=== WHAT THE EXERCISE ASKS ===
Once the line holding "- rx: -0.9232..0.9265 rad" is found in the listing below, write it out and each later line exactly, up to and including the one holding "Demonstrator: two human".

=== SUPPLIED INFORMATION ===
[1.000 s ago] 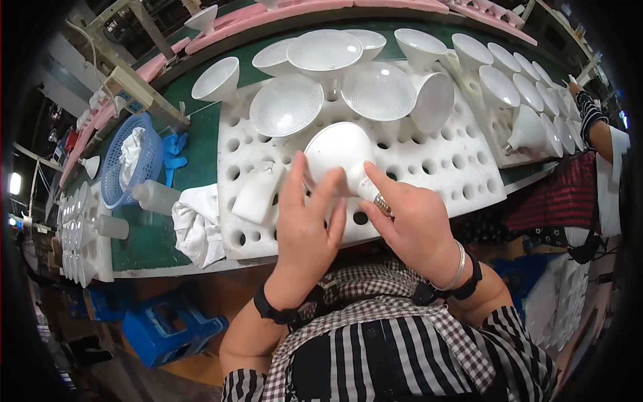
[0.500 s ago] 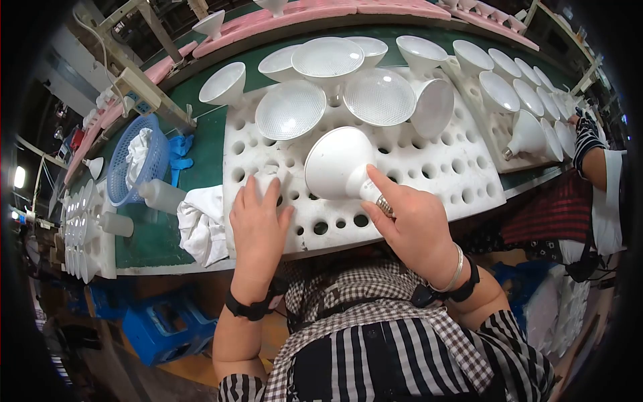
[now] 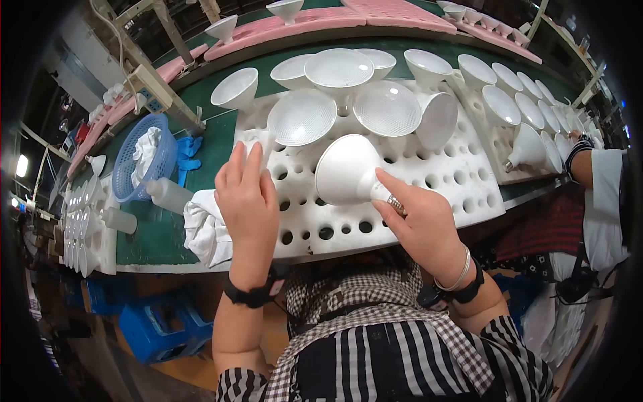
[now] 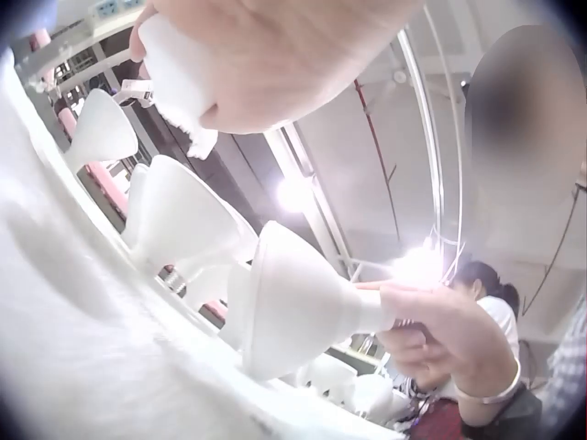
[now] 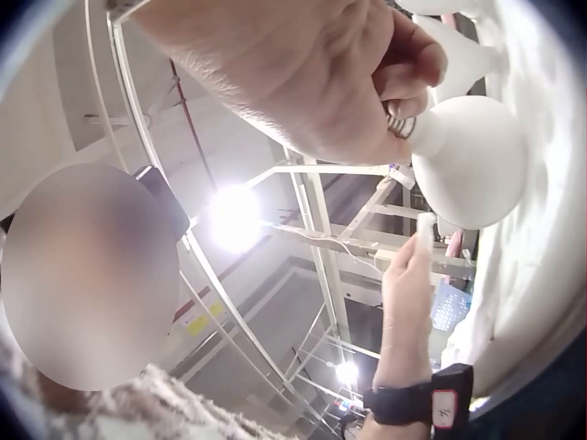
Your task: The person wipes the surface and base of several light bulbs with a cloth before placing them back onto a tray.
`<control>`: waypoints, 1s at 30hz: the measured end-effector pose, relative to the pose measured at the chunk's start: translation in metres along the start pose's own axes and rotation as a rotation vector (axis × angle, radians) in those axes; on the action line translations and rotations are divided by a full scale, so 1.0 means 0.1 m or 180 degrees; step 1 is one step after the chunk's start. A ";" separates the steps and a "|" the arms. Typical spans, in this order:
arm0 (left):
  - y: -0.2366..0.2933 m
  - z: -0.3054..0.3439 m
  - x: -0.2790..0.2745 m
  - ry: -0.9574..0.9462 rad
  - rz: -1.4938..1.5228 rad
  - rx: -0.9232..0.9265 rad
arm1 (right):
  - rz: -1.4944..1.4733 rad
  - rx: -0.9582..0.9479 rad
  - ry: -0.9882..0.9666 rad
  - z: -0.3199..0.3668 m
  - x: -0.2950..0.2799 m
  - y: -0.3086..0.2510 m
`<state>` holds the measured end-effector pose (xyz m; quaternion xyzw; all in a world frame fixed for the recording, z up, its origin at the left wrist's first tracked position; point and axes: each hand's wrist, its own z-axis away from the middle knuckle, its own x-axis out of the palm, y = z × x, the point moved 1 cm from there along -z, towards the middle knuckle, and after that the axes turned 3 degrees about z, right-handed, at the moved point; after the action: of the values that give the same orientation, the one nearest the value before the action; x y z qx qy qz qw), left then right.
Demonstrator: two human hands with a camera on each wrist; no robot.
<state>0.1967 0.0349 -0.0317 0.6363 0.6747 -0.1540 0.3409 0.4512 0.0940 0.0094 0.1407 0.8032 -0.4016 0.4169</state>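
My right hand point(image 3: 429, 218) pinches a white reflector bulb point(image 3: 345, 171) at its neck and metal screw base. The bulb's wide end points left, over the holed white foam board point(image 3: 429, 191). On the board's left side, my left hand point(image 3: 246, 201) holds a soft white pad point(image 4: 174, 73) between fingers and thumb. That pad has a ragged lower edge in the left wrist view, and the fingers hide part of it from the head view. Behind my hands, several bulbs with dimpled faces point(image 3: 301, 117) stand in the board's holes.
Left of the board lie a white cloth point(image 3: 206, 231), a white bottle point(image 3: 167, 194), blue gloves point(image 3: 189, 153) and a blue basket point(image 3: 127, 181). A second board of bulbs point(image 3: 501, 105) stands at the right, with another person's arm point(image 3: 583, 164) beyond it. Pink foam strips point(image 3: 301, 33) run along the back.
My left hand has gone from beside the bulb to the pad on the board, taken hold of it and shifted it away from me. My right hand keeps its hold on the bulb.
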 end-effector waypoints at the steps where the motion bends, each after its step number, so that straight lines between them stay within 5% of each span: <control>1: 0.11 0.02 -0.04 -0.0025 0.0007 -0.0008 | 0.0024 -0.0029 -0.0014 0.00 0.02 -0.01; 3: 0.42 0.07 -0.08 -0.0194 0.0956 0.0809 | 0.0027 -0.0108 -0.0066 -0.02 0.08 -0.03; 6: 0.46 0.11 0.00 -0.0814 0.0688 0.0937 | 0.0198 -0.0226 0.0028 -0.02 0.08 -0.06; 7: 0.33 0.11 0.02 -0.0785 0.0668 0.0929 | 0.0182 -0.0133 -0.0054 -0.03 0.04 -0.06; 9: -0.11 0.11 0.08 -0.0629 0.0433 -0.0109 | 0.0152 -0.0113 -0.0114 -0.05 0.00 -0.04; 12: -0.22 0.31 0.17 -0.0466 0.1253 -0.0246 | -0.0140 -0.0048 0.0169 0.02 0.09 0.02; 15: -0.17 0.49 0.20 -0.0956 0.0616 0.0125 | -0.0497 -0.0068 0.0270 0.04 0.23 0.15; 19: -0.31 0.45 -0.14 0.0000 0.1039 0.0092 | -0.0801 0.0103 0.0084 0.02 0.28 0.23; 22: -0.68 0.56 -0.42 0.0761 0.1225 -0.0986 | -0.0996 0.0296 0.0032 0.02 0.28 0.24; 23: -0.74 0.58 -0.44 0.0883 0.1157 -0.0627 | -0.1126 0.0364 0.0078 0.04 0.31 0.26; 24: -0.96 0.61 -0.63 0.1590 0.1281 -0.1635 | -0.1131 0.0350 0.0069 0.07 0.36 0.33; 27: -1.52 0.73 -0.79 0.1510 0.1549 -0.1944 | -0.1088 0.0209 0.0430 0.21 0.46 0.53; 30: -1.96 0.76 -0.77 0.0763 0.1553 -0.2210 | -0.1756 0.0359 0.0579 0.38 0.54 0.68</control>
<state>0.0250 -0.1004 -0.0801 0.6381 0.5513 0.2418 0.4801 0.4771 0.1028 -0.0815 -0.0245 0.8216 -0.5295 0.2098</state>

=== YOUR RESPONSE ===
  - rx: -0.9232..0.9265 rad
arm1 (right):
  - rz: -1.4944..1.4733 rad
  - rx: -0.9582..0.9479 rad
  - ry: -0.9882..0.9666 rad
  - z: -0.3199..0.3668 m
  - x: -0.2950..0.2799 m
  - y: -0.3086..0.2510 m
`<state>` holds the measured end-effector pose (xyz m; quaternion xyzw; all in a world frame fixed for the recording, z up, its origin at the left wrist's first tracked position; point and axes: each hand's wrist, its own z-axis away from the middle knuckle, its own x-axis out of the palm, y = z × x, the point moved 1 cm from there along -z, towards the middle knuckle, and after that the axes turned 3 degrees about z, right-handed, at the moved point; after the action: of the values that give the same orientation, the one nearest the value before the action; x y z qx qy qz qw), left then right.
Demonstrator: two human hands with a camera on each wrist; no robot.

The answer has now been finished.